Governo federal questiona razões do caos no sistema que só no Orçamento do Município tem mais de R$ 2,2 bilhões.

No dia 02 de março deste ano, durante audiência pública realizada pela Câmara de Vereadores para debater o caos no sistema público de saúde em Campo Grande, apontando as causas e soluções, um intrigante questionamento foi levantado por autoridades credenciadas do setor.
De acordo com o superintendente regional e representante do Ministério da Saúde, médico Ronaldo Costa, a Prefeitura Municipal deve explicações à sociedade sobre o que faz com o orçamento de R$ 2 bilhões 250 milhões destinados para a saúde no exercício de 2026.
E ao levantar o questionamento, Costa disse que em um ano foram gastos desse orçamento R$ 827 milhões, mas não haveria notícias sobre o paradeiro de aproximadamente R$ 600 milhões. “A gente não sabe onde está esse dinheiro, onde foi aplicado”, disse.
Como o caos continua e as pessoas continuam sendo muito prejudicadas pelo quadro crítico da rede pública, as cobranças se intensificam.
No MPE
O blogueiro Bruno Ortiz Barbosa anunciou que vai levar “algo muito sério” ao Ministério Público Estadual (MPE), referindo-se ao desaparecimento desse recurso.
Ele se reportou àquela audiência na Câmara, salientando que todos os vereadores – da base governista – “ficaram quietinhos” quando Costa fez a cobrança. Ele reproduz o vídeo com a fala do superintendente, ao salientar que em caixa deveriam estar os R$ 600 milhões, pois só haviam sido pagos R$ 827 milhões do bolo orçamentário.
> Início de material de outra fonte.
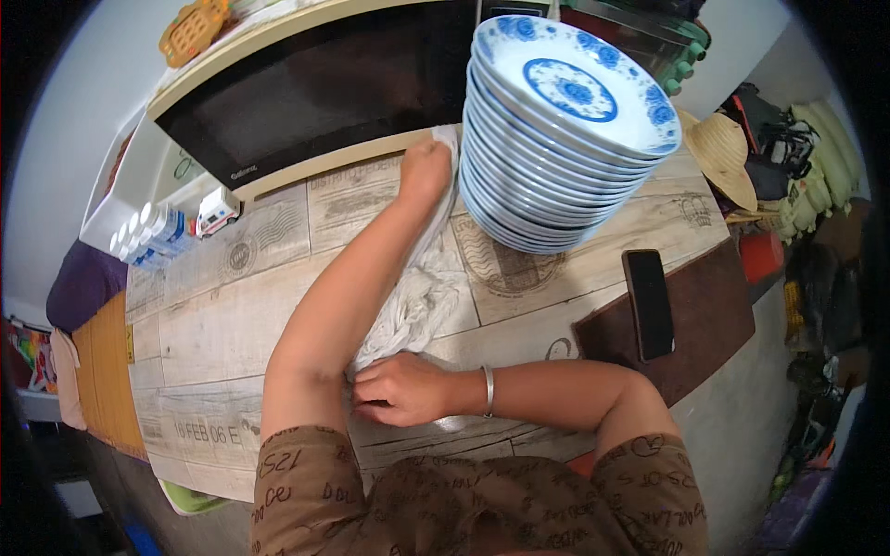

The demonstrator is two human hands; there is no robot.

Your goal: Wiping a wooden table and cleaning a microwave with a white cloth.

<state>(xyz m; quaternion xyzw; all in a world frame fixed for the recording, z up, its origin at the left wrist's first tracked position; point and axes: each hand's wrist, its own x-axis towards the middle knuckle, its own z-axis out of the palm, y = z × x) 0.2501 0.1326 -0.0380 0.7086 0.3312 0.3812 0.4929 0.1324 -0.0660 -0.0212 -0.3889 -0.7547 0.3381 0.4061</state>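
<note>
A long, crumpled white cloth (417, 306) lies across the wood-patterned tabletop (229, 333) before me. My left hand (425, 170) grips its far end in a fist, close to the lower edge of a microwave oven (327, 76) with a dark door. At the cloth's near end, the curled fingers of my right hand (402, 389) hold it against the table; a silver bangle is on that wrist. Just right of my left hand rises a tall stack of white bowls (556, 160) with blue flower patterns, leaning slightly in view.
A dark phone (650, 304) rests partly on a brown mat (709, 333) at the right. To the left are white bottles (156, 233) and a toy ambulance (217, 210). A straw hat (719, 156) lies beyond the table's right edge.
</note>
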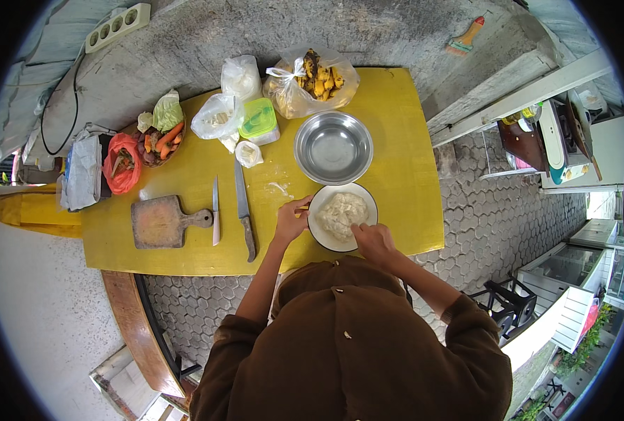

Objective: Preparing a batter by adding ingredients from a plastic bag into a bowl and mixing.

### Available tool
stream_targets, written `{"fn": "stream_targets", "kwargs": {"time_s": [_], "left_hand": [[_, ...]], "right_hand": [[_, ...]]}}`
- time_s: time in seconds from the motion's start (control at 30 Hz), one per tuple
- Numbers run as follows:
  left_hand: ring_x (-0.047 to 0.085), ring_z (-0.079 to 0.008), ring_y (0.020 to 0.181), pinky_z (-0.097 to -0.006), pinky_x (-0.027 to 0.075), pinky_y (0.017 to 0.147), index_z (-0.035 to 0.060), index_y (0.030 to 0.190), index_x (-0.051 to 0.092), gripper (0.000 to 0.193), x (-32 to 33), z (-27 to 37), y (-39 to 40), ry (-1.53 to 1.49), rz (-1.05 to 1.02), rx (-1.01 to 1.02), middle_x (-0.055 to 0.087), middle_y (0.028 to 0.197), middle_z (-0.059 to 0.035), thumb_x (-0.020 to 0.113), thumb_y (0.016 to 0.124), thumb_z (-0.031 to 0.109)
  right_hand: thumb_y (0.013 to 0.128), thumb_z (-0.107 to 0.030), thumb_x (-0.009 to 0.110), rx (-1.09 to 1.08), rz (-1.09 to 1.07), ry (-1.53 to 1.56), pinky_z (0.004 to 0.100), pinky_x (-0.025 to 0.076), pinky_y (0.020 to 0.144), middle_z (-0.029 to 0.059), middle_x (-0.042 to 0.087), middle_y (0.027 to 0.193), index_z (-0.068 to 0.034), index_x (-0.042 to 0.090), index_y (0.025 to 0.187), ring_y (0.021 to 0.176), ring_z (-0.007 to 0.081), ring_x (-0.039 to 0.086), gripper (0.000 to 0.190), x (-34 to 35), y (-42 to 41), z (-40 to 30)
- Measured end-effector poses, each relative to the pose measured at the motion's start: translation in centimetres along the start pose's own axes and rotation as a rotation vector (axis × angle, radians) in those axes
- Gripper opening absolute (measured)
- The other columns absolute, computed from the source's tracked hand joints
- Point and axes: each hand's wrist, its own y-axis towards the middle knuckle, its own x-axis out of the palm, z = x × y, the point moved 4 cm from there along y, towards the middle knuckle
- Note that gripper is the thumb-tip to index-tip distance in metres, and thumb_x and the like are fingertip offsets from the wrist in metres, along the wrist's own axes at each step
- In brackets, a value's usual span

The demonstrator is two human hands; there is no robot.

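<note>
A white enamel bowl (315, 231) with a dark rim stands near the table's front edge, before my body. Inside it lies a pale, lumpy dough or thick batter (342, 213). My left hand (291, 220) grips the bowl's left rim, fingers at its outer side. Over the right part of the bowl, my right hand (373, 241) is curled, its fingertips at the dough's lower right edge. Whether those fingers pinch dough or something hidden is not clear. Just behind the bowl, close against it, sits a wide stainless steel basin (333, 148) with nothing seen inside.
On the yellow table (407, 210) lie a large knife (245, 210), a small knife (215, 210) and a wooden cutting board (158, 222). Farther back are a vegetable basket (162, 142), a red plastic bag (122, 163), a green-lidded container (259, 121) and a bag of bananas (312, 81).
</note>
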Motion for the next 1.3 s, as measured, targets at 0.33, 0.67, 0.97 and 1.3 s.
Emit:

Esta conta, na verdade, precisa ser feita e refeita, diante do que há de restos a pagar e do que foi feito com o que saiu para ser aplicado no sistema. “A Saúde é dever do Estado, com estrutura de financiamento tripartite – federal, estadual e municipal, mas o orçamento da Saúde no município não está sendo executado”, assinalou Costa. “Participei do relatório da prestação de contas e naquele dia, do mês de outubro, vimos que, dos R$ 2,25 bilhões, o município tinha executado R$ 528 milhões, referentes aos oito primeiros meses do ano”, mencionou.
“E é por isto que não tem gratificação e nem valorização do servidor, não tem remédio. Sumiu quase um bilhão e nenhum vereador fala alguma coisa”, ataca Ortiz. “São R$ 600 milhões que desapareceram. Isto é muito grave. O que eu posso fazer, por enquanto, é denunciar”, dispara Ortiz.
Na audiência, Ronaldo Costa observou que apesar da crise no sistema, o Ministério da Saúde lançou programas para redução de filas e empenhou recursos adicionais.
Ele se posicionou contra a ideia da prefeita de terceirizar as UPAs e os Centros Regionais, submetendo-os às Organizações Sociais (OS).
Defendeu com veemência um SUS universal e gratuito. Por sua vez, vereadores oposicionistas continuam cobrando a prefeita Adriane Lopes sobre o uso indevido de mais de R$ 150 milhões do orçamento da saúde.
A denúncia foi formalizada pelo Conselho Municipal de Saúde e até agora nenhuma justificativa convincente foi apresentada, a não ser a informação de que o dinheiro teria sido utilizado para pagar salários de servidores.